Consider this from Beth, Cohort 21: “I now had to stare down the ugly beast of reality. As an organization we cared more about ourselves than those who supported us and we were not very coy about it either. Our messaging made it clear, our attitudes reinforced it, and worst of all our leadership practices it from the top down. Based on our class dialogue I was painfully aware of so many of our organizational shortcomings but this one was akin to a mortal sin in the development world.”
Thanks Beth, for reminding us that – too often – we are all like this. Our organizations, our fund development operations – everything we do – is not sufficiently customer-centered. Customer-centered includes focusing on our clients and focusing on our donors. Yes, we can be mission-centered and client-centered and donor-centered. We can and we must.
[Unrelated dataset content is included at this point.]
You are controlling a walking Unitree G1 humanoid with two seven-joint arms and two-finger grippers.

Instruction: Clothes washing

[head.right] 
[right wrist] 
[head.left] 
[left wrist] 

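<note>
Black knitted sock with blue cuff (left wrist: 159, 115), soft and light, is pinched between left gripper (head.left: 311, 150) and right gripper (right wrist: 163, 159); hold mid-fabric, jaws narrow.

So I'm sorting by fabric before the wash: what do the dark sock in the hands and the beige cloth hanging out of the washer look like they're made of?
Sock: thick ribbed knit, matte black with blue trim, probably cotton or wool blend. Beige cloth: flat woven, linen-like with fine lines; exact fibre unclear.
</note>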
Consider these thoughts from Ryan, also in Cohort 21: “Today in class we discussed what philanthropy and a culture of philanthropy looks like…
“What came to mind when I heard the word philanthropist? An extremely rich business man with enough money to create a full-time job out of managing his donations – Bill Gates and Warren Buffett.
“That’s pretty sad that I applied and wanted to get a masters degree in something that made me think of old, white men with too much money to handle.
“This lesson today helped me understand what philanthropy truly means – giving. A philanthropist is anyone who gives time and/or money, regardless of the amount.”
Thank you, Ryan, for reminding us all of that essential truth: Philanthropy is not reserved for the rich. Good fundaisers don’t focus on the rich. Philanthropy (and its partner fund development) is about more than money.
Read Robin Hood Was Right by Chuck Collins and Pam Rogers, an important and beautiful book. Read “Philanthropy’s Moral Dilemma,” the final chapter of my book Keep Your Donors – and posted as a monograph on this homepage.